Catch structural similarity of JavaScript code

|
7 min read
Catch structural similarity of JavaScript code

Project Source code: https://github.com/vigneshshanmugam/js-cpa

Project authors:

Let's begin by observing the following code -

function foo(a, b) {
    return a + b;
}

// somewhere else in another file
function bar(c, d) {
    return c + d;
}

These two functions do the exact same thing. Sometimes in our big or medium-sized projects, we face multiple implementations of the same logic. These implementations have some properties -

  • They might be written by different developers
  • They mostly likely do not use the same names
  • They are structurally similar to some extent

This post is about how do we detect some of the cases where we have possibly repeated code in the same project or across multiple projects. This code if necessary can be extracted into a common module so as to avoid fixing bugs multiple times.

a === b

The first part of what we are trying to find involves figuring out how to equate two code blocks and see if they are doing the same thing. There are multiple simple ways to do it and each of them have different errors. For example, simply executing the code and comparing outputs would not be able to capture side-effects, and would not capture elements like Math.random or similar other operations. Also, comparing the source code wouldn't suffice because the variable names might not be the same.

We need some kind of representation of the code that is not the complete code but only represents something without the details. And this is similar to what hashing functions do. So, we are going to name our function that parses the code and converts it to some form as a hashing function that we will implement. A generic hashing function would not work because it considers each character of the source code. So, we are going to write our own hash function that represents the structure of the code.

Hash consing

https://wikipedia.org/wiki/Hash_consing

Hash Consing (Computer Science) is a technique to share values that are structurally equal. Sounds perfect! So we figured out the name of what we want to achieve. Our input is the source code in AST(Abstract Syntax Tree) form and it's a tree structure. At each point in the tree we are going to compute the hash by aggregating the hashes of its children.

function hashcons(node) {
    // hashCode implementation discussed below
    let hash = hashCode(node);
    for (const key of getChildKeys(node)) {
        if (Array.isArray(node[key])) {
            for (const child of node[key]) {
                hash += hashcons(child);
            }
        } else {
            hash += hashcons(node[key])
        }
    }
}

Given a node in the AST, we compute something called the hashCode for the current node and simply append the hashCode of the child nodes recursively.

hashCode

This is where the trick is to determine what represents structure. We can either go super granular by returning the stringified form of the AST (the source code) or control the granularity by removing details. For the use cases we had, the following considerations worked well.

  • Variable names are ignored.
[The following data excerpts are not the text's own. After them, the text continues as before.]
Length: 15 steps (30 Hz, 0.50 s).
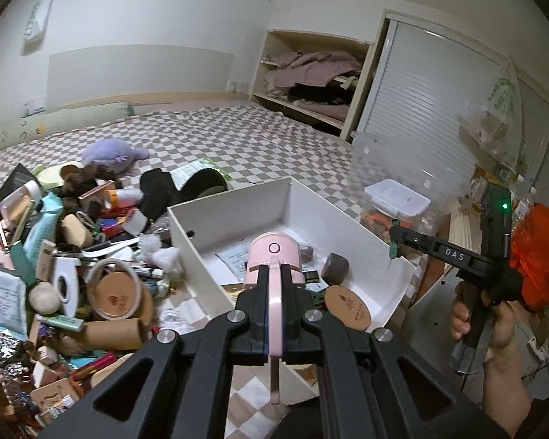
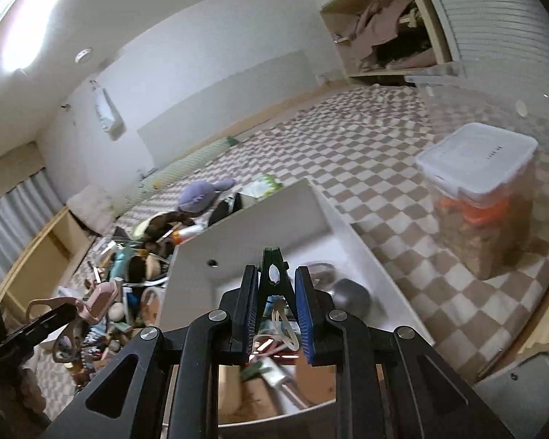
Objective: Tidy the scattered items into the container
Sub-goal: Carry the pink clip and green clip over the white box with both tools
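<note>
My left gripper [image 1: 273, 270] is shut on the thin pink strap of a pink cylindrical gadget [image 1: 272, 250], which hangs over the open white box [image 1: 230, 197]. In the right wrist view my right gripper [image 2: 276, 285] is shut on a dark green clip [image 2: 271, 258], also above the white box [image 2: 260, 226]. A hand carries that right gripper [image 1: 395, 247] at the box's right rim in the left wrist view. The left gripper with the pink gadget [image 2: 95, 303] shows at the lower left of the right wrist view.
A dense pile of scattered items [image 1: 73, 256] lies left of the box on the checkered bedcover [image 1: 256, 139]. Inside the box are papers, a grey roll [image 1: 335, 267] and a brown disc [image 1: 347, 305]. A clear lidded tub [image 2: 479, 168] stands to the right; a purple plush [image 1: 113, 153] lies beyond the pile.
</note>
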Available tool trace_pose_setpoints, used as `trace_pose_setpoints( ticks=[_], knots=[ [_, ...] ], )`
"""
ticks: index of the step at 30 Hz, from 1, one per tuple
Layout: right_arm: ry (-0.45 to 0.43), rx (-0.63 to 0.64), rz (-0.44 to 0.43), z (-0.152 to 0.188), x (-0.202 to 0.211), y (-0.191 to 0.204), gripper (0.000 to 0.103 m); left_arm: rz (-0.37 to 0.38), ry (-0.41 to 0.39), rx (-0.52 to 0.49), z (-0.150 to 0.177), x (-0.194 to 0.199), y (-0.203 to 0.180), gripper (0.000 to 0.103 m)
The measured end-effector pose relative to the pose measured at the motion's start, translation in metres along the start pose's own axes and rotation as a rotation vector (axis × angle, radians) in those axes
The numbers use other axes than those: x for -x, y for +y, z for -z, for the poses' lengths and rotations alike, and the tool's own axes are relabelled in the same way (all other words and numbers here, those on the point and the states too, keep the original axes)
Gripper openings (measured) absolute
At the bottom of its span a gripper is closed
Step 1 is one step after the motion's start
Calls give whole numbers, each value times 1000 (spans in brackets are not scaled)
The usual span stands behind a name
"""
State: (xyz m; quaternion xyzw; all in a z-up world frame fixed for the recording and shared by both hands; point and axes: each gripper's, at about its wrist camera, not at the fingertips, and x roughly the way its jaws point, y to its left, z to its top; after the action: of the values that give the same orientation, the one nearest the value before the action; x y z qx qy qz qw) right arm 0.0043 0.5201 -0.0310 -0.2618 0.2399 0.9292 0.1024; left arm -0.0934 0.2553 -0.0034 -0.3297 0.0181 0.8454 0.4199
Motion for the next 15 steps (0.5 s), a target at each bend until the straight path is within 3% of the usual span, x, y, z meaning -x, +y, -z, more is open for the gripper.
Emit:
trace_pose_setpoints(
  ticks=[15],
  knots=[
    [133,49,65,21,-24,-16,21,65,94,-17,16,-61,-41,4]
  ],
)
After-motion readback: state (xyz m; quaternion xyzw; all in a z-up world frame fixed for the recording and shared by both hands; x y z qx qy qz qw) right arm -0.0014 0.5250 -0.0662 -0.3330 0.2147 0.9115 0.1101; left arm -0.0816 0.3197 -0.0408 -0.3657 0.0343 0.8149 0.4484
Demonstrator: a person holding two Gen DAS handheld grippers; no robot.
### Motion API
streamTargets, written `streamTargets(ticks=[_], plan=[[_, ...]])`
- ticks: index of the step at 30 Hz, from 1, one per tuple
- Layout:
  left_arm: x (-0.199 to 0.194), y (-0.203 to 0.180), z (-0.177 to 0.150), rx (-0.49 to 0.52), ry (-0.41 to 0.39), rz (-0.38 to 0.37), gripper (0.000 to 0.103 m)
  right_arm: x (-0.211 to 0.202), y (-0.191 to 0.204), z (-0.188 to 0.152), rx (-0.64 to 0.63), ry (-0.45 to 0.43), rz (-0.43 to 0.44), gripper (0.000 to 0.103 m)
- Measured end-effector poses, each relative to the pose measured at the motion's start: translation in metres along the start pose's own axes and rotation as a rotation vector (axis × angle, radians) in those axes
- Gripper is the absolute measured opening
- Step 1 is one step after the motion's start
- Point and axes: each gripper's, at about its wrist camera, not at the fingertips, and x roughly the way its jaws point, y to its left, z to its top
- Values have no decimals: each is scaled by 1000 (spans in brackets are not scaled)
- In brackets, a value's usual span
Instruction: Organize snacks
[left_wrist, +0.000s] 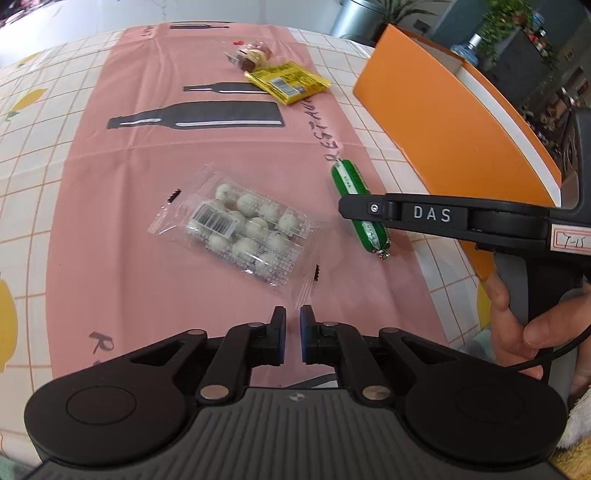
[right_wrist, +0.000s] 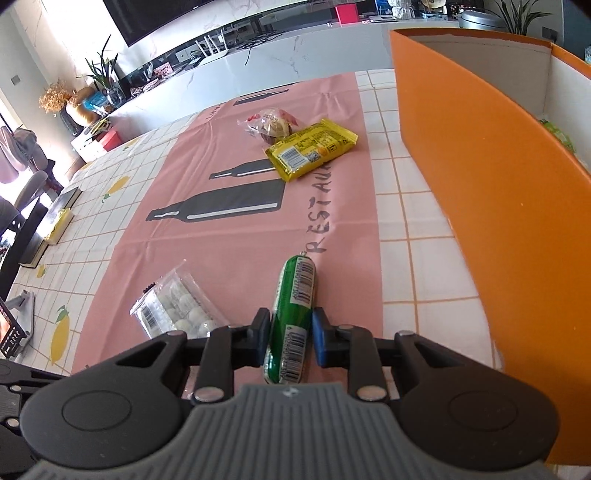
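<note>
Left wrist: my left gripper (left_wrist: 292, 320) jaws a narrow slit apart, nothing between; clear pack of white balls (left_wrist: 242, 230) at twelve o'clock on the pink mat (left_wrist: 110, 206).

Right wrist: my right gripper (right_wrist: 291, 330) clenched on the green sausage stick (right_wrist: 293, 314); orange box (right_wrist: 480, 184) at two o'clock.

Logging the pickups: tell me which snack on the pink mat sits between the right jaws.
The green sausage stick, clamped between the right jaws. The clear pack of white balls, yellow packet and wrapped pastry lie untouched.

Home living room, television (right_wrist: 155, 14), houseplants (right_wrist: 101, 74)
</note>
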Motion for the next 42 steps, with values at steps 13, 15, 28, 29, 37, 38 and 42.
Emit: streamTargets(ticks=[13,15,28,29,37,38,42], plan=[[-12,24,6,-308,-176,121,68,4,16,-9,-58,64,133,21],[-12,27,8,-326,-182,144,68,6,17,-11,-50,81,160,21],[13,7,37,-249,-166,317,82,5,15,-7,-70,53,91,21],[16,4,39,-242,-160,332,82,5,14,-7,-67,52,92,21],[31,-6,41,-229,-143,430,84,6,16,-5,-94,30,48,21],[31,-6,41,-233,-151,432,84,6,17,-5,-100,26,42,21],[29,-5,40,-233,-165,430,84,8,19,-4,-115,18,24,21]])
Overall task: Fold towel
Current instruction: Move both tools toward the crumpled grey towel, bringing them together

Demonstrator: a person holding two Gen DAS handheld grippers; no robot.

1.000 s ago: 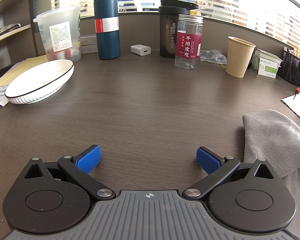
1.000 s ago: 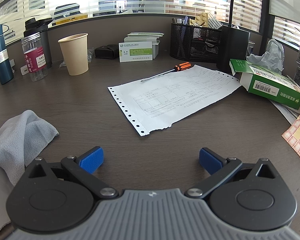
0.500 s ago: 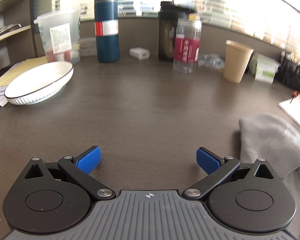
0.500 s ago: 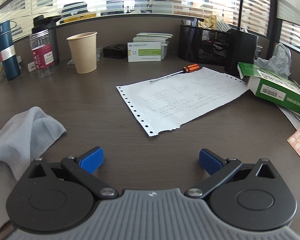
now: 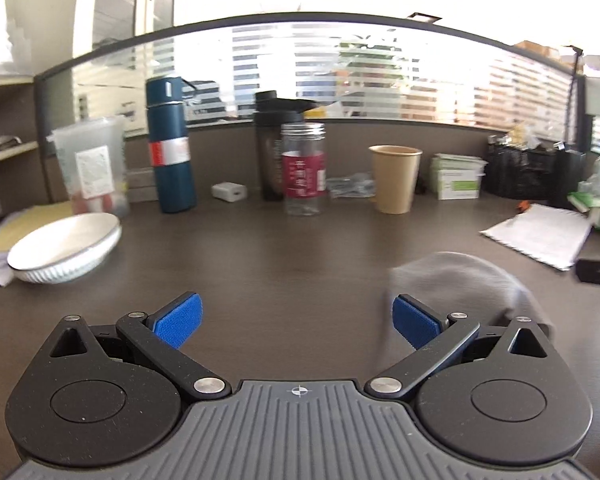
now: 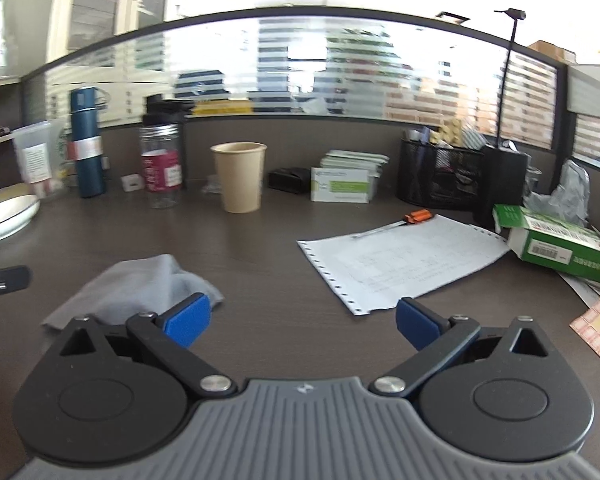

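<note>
Blue ribbed pads, both grippers spread wide, gripping nothing.

Left gripper (image 5: 296,318) has the grey towel (image 5: 460,280) bunched just beyond its right pad; right gripper (image 6: 302,320) has it behind its left pad. Soft, rumpled cloth over slick dark woodgrain desk (image 6: 280,248): pinching 1 layer mid-heap, not a corner, would likely drag it crooked.

We see the towel (image 6: 140,286) as a pale grey, soft cloth lying rumpled and unfolded on the dark wood-grain desk. It bunches into a rounded hump with loose creases, one flatter edge trailing toward the near side. From the left wrist view the towel (image 5: 456,276) looks blurred, sitting low at the right.
</note>
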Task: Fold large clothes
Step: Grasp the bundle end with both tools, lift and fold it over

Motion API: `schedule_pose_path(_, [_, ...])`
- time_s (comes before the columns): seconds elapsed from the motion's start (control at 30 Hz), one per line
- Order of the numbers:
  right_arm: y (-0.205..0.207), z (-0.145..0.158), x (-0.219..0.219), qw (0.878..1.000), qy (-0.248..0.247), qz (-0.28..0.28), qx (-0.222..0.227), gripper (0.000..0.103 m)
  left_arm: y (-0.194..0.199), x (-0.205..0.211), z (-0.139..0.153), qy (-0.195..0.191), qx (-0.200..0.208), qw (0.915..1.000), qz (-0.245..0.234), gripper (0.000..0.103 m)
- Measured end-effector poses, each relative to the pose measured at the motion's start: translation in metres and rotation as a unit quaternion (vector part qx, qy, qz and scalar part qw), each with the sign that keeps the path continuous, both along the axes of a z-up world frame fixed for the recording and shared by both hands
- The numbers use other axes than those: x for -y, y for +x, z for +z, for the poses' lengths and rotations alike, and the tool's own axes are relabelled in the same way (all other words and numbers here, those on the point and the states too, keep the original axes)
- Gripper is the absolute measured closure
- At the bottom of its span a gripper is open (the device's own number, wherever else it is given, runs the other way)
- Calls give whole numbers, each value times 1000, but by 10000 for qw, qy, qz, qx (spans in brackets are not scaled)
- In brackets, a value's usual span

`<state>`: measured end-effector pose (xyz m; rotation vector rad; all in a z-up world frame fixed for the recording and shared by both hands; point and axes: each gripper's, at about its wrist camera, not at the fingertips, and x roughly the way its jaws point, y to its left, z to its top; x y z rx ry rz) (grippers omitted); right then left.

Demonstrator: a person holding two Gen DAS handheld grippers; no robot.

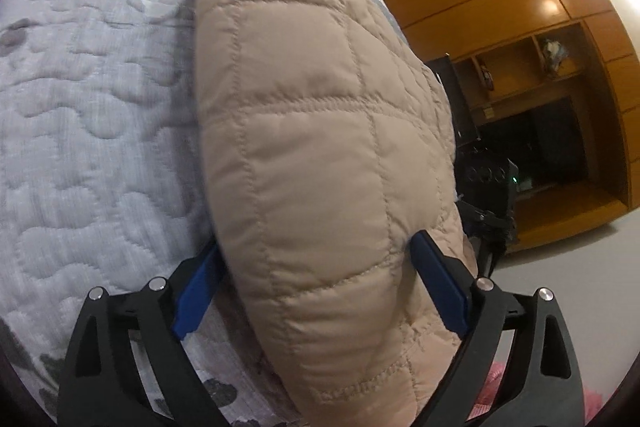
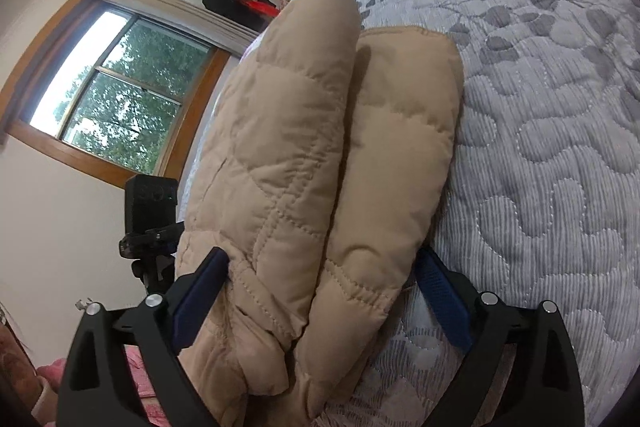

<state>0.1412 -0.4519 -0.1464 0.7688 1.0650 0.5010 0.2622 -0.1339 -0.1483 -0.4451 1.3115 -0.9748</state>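
A tan quilted puffer jacket (image 1: 320, 131) lies folded on a bed with a grey leaf-patterned quilt (image 1: 88, 99). My left gripper (image 1: 316, 255) has its blue fingers (image 1: 196, 303) on either side of the thick folded jacket and is shut on it. In the right wrist view the jacket (image 2: 320, 155) shows as two stacked padded layers on the quilt (image 2: 540, 131). My right gripper (image 2: 324, 267) also holds the jacket between its blue fingers (image 2: 440, 291), shut on both layers.
A wooden wardrobe with shelves (image 1: 540, 75) stands past the bed edge. A black camera on a tripod (image 2: 150, 215) stands beside the bed near a window (image 2: 116, 95). Pink fabric (image 2: 136, 375) lies low by the bed.
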Motion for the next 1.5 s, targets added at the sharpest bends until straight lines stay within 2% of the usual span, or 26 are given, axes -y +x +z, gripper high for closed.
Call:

But, identifiers in object member expressions, property names, etc... might be important to keep.
  • Ignore comments. I think this goes true without further explanation.
  • Magic constants are important. "foo", 42, true, etc... are important to be a part of the hash. a === true and a === false are different for the application we have. Our aim is to eliminate common code repeated in our projects.
  • We must not differentiate between different types of functions - function declaration, function expression, arrow functions. But we must differentiate between this and an async function or generator function or an async generator function.

Finding duplicates

From the hashCons logic we go through the AST and apply the hash for each node in the AST by adding a new property for the nodes - node.hash. The next step is to compare nodes' hashes to find duplicates. Here, we have another problem -

function foo(a) {
    return function bar(b) {
        return a + b;
    };
}

// and another structurally similar function,
function adder(a1) {
    return function add(a2) {
        return a1 + a2;
    };
}

From now, the word similar in this post would mean that the hashes are the same node1. hash === node2.hash.

In the above example, we have 4 functions and two pairs of similarities. foo and adder are similar; bar and add are similar. But, if we detected expression similarities as well, a + b is similar to a1 + a2. This will be a lot of data and it is not really useful in reality. There is way too much noise than the actual problems highlighted. So we should remove these things from our result.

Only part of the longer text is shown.